Word for word, restate the lines from the start of the data below through the line containing "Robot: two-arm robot".

→ Source material:
⁂

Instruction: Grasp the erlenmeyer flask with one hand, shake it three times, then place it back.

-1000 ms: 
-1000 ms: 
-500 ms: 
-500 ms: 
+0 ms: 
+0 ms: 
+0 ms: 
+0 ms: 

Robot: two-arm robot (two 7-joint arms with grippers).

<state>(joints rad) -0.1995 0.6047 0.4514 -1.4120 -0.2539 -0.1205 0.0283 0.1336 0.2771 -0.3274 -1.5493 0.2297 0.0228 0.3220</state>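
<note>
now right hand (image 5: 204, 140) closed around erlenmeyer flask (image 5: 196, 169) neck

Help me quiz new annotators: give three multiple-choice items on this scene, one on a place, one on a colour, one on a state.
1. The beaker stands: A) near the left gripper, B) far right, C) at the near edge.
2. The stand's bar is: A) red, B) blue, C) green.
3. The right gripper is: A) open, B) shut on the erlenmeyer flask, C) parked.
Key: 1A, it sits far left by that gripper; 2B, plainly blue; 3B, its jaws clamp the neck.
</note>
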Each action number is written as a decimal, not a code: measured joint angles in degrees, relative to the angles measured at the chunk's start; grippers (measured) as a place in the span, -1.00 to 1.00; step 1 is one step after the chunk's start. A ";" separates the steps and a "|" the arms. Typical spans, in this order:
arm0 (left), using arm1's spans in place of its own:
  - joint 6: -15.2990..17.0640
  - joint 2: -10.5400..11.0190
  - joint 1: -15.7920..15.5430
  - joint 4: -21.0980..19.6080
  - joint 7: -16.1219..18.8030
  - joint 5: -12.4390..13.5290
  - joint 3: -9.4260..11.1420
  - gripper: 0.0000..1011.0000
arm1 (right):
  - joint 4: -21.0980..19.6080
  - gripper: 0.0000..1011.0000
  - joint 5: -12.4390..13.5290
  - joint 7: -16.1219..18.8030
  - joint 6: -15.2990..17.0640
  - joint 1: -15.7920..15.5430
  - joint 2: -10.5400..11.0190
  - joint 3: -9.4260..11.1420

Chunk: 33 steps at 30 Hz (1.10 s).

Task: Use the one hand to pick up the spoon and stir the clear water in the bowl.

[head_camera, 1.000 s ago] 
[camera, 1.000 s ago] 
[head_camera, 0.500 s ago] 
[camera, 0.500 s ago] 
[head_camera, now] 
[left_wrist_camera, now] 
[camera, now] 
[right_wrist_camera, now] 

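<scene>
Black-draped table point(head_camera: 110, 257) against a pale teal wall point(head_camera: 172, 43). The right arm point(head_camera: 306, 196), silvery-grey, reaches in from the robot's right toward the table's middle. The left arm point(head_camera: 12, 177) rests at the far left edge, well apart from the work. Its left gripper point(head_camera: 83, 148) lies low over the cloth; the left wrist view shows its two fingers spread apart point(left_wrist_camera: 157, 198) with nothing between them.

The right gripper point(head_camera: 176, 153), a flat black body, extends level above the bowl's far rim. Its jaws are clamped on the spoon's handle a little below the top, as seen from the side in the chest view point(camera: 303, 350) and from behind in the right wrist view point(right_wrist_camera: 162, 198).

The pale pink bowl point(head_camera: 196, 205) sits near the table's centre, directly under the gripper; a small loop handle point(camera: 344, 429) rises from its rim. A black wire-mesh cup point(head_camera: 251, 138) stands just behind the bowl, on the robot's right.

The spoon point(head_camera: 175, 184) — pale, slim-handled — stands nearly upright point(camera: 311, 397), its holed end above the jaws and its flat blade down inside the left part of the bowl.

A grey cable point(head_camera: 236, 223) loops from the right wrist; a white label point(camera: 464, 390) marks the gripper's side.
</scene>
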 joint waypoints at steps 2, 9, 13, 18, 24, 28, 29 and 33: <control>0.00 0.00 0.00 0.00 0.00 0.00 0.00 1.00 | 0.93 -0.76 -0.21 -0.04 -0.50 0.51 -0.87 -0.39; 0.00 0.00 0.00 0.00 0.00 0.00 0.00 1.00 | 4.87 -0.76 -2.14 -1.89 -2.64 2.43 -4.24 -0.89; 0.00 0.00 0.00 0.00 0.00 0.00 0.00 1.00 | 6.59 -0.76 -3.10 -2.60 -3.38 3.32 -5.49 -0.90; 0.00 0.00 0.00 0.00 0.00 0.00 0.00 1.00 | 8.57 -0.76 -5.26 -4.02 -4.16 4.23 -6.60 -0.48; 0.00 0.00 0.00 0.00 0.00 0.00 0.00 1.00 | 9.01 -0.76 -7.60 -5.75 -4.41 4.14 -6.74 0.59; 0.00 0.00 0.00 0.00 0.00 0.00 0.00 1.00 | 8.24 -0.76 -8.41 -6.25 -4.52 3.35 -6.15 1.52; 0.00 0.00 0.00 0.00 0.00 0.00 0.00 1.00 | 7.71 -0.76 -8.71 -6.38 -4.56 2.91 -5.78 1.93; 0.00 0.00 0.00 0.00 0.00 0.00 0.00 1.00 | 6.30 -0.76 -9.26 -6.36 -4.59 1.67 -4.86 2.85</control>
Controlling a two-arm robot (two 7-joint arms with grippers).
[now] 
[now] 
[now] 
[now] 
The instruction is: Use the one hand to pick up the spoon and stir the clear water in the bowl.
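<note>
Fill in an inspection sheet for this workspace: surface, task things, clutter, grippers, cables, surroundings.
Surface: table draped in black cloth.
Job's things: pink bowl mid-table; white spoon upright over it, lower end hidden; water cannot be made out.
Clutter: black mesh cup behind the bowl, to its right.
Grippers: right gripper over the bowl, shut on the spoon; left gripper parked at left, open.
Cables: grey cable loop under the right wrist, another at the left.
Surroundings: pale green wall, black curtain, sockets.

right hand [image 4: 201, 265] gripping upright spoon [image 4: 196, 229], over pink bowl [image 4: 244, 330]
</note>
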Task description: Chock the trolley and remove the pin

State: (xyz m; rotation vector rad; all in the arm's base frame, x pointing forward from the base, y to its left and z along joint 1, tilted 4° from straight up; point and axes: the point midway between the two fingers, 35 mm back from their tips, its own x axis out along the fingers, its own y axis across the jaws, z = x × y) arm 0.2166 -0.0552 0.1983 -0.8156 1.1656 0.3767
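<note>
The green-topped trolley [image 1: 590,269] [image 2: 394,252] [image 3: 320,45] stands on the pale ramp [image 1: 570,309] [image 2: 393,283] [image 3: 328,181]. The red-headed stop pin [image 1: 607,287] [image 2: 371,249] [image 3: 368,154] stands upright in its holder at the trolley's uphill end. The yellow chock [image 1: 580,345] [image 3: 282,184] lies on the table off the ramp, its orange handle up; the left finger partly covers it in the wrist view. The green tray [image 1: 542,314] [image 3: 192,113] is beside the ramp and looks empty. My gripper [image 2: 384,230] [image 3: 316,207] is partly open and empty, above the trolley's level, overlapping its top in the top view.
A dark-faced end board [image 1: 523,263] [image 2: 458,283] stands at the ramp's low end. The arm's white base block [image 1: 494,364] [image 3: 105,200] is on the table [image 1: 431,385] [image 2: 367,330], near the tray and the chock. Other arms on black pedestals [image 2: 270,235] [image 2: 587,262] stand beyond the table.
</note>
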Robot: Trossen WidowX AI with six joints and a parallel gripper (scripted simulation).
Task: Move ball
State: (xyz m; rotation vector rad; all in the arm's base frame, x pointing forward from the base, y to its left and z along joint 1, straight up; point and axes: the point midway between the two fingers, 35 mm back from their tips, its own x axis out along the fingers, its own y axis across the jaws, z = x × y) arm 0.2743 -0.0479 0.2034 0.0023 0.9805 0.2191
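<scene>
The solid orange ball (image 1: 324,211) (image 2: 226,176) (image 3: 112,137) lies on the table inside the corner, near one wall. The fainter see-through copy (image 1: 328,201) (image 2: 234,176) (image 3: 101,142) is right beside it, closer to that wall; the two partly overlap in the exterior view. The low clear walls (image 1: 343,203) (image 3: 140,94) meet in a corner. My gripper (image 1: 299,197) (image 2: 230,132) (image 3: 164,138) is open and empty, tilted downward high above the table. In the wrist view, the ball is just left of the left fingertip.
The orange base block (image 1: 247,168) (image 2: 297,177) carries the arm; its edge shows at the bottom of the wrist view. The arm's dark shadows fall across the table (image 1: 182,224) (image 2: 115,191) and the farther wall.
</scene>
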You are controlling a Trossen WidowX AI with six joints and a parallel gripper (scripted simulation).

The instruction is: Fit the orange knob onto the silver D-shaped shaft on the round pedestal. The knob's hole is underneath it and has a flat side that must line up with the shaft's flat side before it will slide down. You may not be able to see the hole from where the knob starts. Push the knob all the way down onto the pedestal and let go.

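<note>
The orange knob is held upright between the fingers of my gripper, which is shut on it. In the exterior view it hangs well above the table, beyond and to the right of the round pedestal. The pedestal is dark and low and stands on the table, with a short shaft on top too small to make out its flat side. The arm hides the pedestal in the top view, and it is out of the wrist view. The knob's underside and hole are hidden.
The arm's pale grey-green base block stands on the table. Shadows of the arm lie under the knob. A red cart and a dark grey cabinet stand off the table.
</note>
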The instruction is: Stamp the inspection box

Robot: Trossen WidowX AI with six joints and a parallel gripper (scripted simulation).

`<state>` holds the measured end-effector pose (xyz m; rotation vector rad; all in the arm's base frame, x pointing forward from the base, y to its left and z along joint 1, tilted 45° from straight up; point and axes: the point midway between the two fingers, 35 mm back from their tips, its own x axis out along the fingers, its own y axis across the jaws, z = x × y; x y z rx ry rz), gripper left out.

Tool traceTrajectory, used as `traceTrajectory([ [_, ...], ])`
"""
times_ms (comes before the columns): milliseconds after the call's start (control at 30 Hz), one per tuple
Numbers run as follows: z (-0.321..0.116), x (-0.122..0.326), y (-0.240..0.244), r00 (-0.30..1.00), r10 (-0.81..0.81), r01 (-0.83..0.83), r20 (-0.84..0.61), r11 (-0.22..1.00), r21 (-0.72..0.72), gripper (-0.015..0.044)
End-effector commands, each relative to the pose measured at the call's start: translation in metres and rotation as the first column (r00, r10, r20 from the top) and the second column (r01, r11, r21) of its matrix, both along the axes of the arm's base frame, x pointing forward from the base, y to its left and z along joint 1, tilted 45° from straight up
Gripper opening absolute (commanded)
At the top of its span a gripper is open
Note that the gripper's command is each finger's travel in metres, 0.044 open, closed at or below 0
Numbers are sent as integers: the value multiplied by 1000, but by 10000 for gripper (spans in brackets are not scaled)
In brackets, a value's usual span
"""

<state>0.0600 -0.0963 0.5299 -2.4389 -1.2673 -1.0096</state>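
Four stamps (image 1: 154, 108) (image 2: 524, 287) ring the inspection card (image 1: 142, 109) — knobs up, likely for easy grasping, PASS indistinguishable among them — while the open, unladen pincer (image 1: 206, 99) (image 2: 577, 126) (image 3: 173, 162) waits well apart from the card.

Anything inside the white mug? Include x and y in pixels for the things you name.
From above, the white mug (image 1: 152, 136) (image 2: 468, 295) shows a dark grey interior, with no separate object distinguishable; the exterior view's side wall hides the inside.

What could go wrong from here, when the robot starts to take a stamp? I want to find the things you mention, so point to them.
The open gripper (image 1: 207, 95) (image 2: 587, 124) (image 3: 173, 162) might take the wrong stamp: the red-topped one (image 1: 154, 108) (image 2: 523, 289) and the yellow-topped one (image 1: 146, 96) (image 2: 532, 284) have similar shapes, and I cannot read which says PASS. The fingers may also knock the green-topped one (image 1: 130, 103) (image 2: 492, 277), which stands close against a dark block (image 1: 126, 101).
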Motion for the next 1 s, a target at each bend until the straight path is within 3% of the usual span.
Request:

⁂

→ Response to the exercise:
Instruction: Grasp the erlenmeyer flask with one hand, shake it three times, then place it back.

-1000 ms: 
-1000 ms: 
-500 ms: 
-500 ms: 
+0 ms: 
+0 ms: 
+0 ms: 
+0 ms: 

Robot: two-arm robot (two 7-joint arms with grippers).

There is no additional output for this exercise.